● Action item: Exactly the lines from the start of the data below through the line that contains "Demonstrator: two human" are to be copied, with pictures left out.

START Dataset records

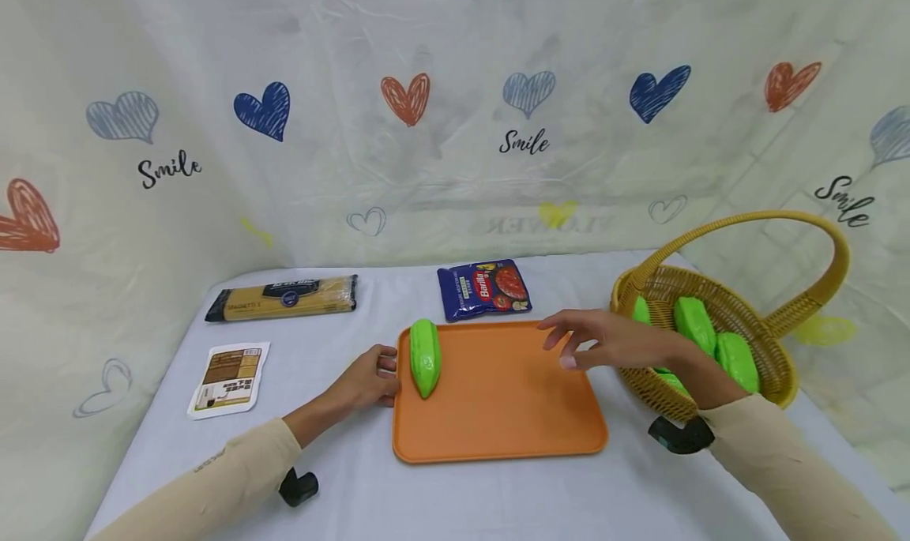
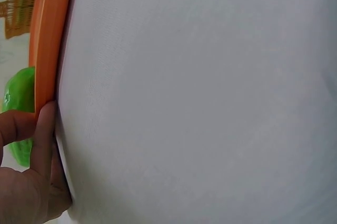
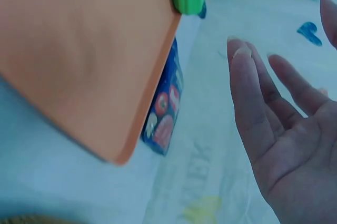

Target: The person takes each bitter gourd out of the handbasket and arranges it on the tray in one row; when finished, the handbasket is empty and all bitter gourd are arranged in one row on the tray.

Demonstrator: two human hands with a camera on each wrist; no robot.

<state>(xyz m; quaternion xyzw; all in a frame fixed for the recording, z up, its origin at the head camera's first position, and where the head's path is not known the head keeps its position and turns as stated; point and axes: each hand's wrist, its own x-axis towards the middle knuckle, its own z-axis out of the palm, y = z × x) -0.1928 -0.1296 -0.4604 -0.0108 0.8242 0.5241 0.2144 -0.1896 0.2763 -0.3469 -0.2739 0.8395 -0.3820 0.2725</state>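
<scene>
An orange tray [image 1: 498,415] lies on the white tablecloth. On its left side rests a glossy green, ridged fruit or vegetable [image 1: 425,358] with a pointed end. At the tray's left edge, my left hand [image 1: 370,379] grips the rim; the left wrist view shows its fingers [image 2: 45,134] against the tray's outer wall. My right hand [image 1: 604,338] hovers over the tray's right edge, fingers spread and holding nothing. Right beside that arm stands a wicker basket [image 1: 778,359] with a tall handle, containing several similar green pieces [image 1: 695,325]. The forearm partly hides the basket's front.
Behind the tray lies a blue Barilla pouch [image 1: 485,290]. A spaghetti pack [image 1: 284,298] is at the back left, with a white and brown packet [image 1: 230,381] in front of it. A curtain [image 1: 455,178] printed with hearts hangs behind the table.
</scene>
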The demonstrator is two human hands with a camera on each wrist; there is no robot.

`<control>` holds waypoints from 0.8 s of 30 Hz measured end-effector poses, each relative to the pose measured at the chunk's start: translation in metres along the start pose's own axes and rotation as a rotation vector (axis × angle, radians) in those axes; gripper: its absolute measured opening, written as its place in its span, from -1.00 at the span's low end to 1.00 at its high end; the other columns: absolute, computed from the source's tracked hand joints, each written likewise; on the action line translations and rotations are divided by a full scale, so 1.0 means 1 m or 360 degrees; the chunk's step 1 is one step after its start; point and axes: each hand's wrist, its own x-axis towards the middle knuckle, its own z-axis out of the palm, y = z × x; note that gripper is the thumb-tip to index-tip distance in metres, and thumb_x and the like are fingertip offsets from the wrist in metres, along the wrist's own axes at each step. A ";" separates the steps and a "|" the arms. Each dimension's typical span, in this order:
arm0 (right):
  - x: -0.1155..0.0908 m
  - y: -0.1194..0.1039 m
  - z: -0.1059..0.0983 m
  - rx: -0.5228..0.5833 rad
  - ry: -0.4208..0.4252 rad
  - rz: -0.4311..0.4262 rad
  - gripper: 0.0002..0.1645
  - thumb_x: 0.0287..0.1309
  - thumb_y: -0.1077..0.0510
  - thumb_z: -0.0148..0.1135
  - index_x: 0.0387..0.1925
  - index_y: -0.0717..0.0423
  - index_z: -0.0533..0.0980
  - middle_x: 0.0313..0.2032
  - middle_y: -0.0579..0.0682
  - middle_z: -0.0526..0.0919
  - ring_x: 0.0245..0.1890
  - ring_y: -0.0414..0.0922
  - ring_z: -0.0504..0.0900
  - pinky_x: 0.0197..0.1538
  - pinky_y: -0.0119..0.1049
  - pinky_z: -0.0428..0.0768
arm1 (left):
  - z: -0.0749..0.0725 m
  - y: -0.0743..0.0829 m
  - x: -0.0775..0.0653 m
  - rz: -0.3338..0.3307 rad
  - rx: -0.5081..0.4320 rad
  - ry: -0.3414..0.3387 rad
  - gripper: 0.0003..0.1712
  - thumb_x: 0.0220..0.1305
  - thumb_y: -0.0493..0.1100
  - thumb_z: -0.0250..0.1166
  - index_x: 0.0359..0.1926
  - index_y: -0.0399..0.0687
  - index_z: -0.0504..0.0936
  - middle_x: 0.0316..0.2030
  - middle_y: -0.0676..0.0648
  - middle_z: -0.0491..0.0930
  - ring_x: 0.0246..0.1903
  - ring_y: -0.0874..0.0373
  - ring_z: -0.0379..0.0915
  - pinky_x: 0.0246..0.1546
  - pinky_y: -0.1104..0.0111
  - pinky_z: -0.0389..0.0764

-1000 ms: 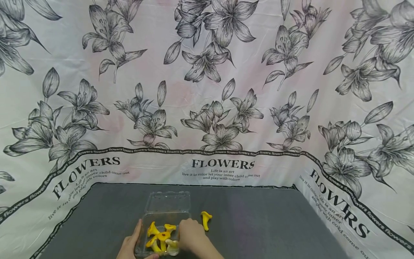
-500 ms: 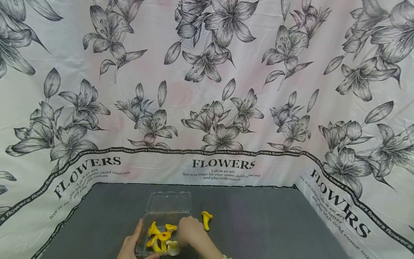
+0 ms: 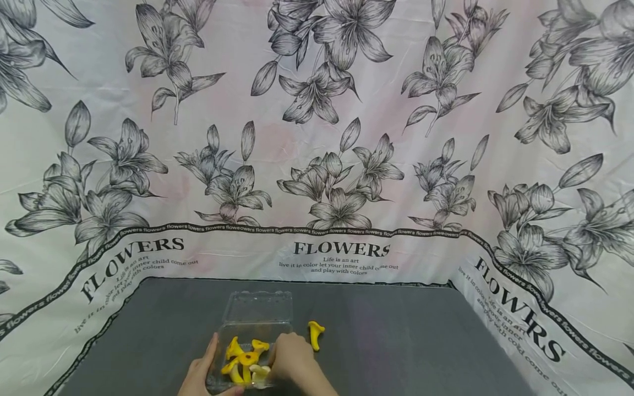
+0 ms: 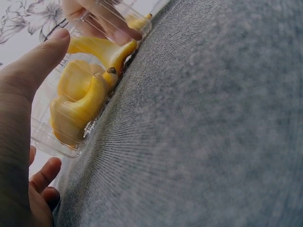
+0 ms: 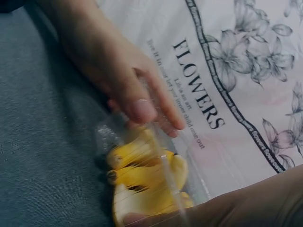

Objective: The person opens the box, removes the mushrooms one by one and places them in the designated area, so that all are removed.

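Note:
A clear plastic clamshell box (image 3: 255, 333) stands on the grey table with its lid (image 3: 258, 309) raised at the back. Several yellow trumpet-shaped mushrooms (image 3: 234, 348) lie inside, chanterelle-like. My left hand (image 3: 199, 375) grips the box's left side, with the thumb (image 4: 52, 45) at the near side. Down at the right side of the box is my right hand (image 3: 297, 360), its fingertips (image 4: 124, 38) on a paler yellow mushroom (image 3: 260, 375) among the others. Its thumb tip (image 5: 137, 219) lies against that mushroom in the right wrist view.
One more yellow mushroom (image 3: 315, 336) lies on the table (image 3: 396, 341) to the right of the box. A white curtain (image 3: 342, 258) with black flower prints and lettering hangs along the back and both sides.
The pale mushroom has shifted slightly left and up inside the box, with the right hand moving at it. The left hand and the loose mushroom stay where they were.

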 end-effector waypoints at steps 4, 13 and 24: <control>0.000 0.000 0.003 -0.0036 -0.0026 -0.0022 -0.84 -0.12 0.04 0.78 -0.48 -0.12 0.86 -0.49 -0.17 0.75 -0.37 0.06 0.68 -0.22 0.02 0.75 | 0.000 0.001 0.001 0.0007 0.0021 0.0007 0.40 0.18 0.22 0.55 0.68 -0.32 -0.11 0.26 -0.57 0.43 0.13 -0.40 0.48 0.02 -0.37 0.54; 0.001 0.011 0.006 0.0102 -0.0012 -0.0103 -0.90 0.08 0.18 0.61 -0.49 -0.03 0.81 -0.51 -0.16 0.70 -0.45 -0.04 0.66 -0.35 -0.10 0.74 | 0.001 -0.003 0.000 0.0121 -0.0031 0.0025 0.35 0.20 0.09 0.55 0.66 -0.43 -0.11 0.08 -0.44 0.52 -0.07 -0.16 0.49 -0.08 -0.20 0.57; 0.000 0.033 0.017 0.0558 0.0136 -0.0365 -0.93 0.17 0.26 0.48 -0.41 0.07 0.80 -0.50 -0.16 0.75 -0.53 -0.29 0.62 -0.44 -0.32 0.64 | 0.000 -0.007 0.002 0.0261 -0.0088 0.0046 0.31 0.19 -0.03 0.56 0.61 -0.56 -0.09 0.23 -0.72 0.39 -0.09 -0.22 0.59 -0.12 -0.20 0.63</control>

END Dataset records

● Answer box:
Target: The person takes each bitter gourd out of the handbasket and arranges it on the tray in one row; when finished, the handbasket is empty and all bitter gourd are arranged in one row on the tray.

Demonstrator: two human hands with a camera on each wrist; no robot.

No more output is expected here.